**WHAT YOU HAVE TO DO**
Every line below that includes the word "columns" needs to be copied.

**DATA BLOCK**
- - - -
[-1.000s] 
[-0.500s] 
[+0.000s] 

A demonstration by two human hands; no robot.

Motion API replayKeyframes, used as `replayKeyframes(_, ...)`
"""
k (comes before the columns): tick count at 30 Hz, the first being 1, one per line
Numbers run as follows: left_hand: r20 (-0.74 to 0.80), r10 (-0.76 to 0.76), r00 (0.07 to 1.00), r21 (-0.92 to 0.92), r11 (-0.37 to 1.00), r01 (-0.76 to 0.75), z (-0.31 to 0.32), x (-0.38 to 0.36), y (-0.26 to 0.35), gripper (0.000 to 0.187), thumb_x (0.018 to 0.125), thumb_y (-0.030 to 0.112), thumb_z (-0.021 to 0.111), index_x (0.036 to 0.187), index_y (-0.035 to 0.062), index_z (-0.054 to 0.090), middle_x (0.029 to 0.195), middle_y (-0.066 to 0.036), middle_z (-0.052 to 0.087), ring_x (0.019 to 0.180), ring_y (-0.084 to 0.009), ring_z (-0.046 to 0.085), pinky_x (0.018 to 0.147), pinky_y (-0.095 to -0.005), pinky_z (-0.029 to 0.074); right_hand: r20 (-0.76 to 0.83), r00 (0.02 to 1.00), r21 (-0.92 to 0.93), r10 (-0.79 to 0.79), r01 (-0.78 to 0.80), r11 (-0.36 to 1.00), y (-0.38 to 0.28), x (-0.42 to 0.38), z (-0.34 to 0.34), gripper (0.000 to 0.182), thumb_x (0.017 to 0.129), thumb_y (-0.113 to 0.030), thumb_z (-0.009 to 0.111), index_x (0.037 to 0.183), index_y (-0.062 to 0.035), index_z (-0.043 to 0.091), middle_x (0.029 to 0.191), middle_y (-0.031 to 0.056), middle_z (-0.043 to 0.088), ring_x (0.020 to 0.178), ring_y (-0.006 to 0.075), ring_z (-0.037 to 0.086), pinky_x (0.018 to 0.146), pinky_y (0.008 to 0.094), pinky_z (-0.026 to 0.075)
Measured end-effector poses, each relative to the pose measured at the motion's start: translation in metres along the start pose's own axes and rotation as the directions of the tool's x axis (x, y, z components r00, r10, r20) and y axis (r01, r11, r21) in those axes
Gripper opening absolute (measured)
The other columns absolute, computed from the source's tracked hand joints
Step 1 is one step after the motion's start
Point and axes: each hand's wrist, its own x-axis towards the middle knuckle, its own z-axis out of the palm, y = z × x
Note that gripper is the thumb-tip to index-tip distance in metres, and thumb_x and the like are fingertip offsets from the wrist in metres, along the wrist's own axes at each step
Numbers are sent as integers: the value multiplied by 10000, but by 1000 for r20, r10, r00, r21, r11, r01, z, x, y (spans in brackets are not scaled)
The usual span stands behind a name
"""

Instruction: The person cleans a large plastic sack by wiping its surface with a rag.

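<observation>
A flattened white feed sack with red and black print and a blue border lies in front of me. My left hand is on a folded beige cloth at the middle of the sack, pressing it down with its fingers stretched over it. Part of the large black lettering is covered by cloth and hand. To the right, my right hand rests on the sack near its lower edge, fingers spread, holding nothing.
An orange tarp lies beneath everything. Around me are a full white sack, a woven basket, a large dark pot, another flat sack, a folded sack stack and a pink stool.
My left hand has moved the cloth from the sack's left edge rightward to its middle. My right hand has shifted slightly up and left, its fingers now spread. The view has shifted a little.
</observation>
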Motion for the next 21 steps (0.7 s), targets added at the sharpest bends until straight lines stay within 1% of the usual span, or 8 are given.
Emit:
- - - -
**SOLVED PROBLEM**
k (comes before the columns): tick count at 30 Hz, the first being 1, one per line
The other columns absolute, computed from the source's tracked hand joints

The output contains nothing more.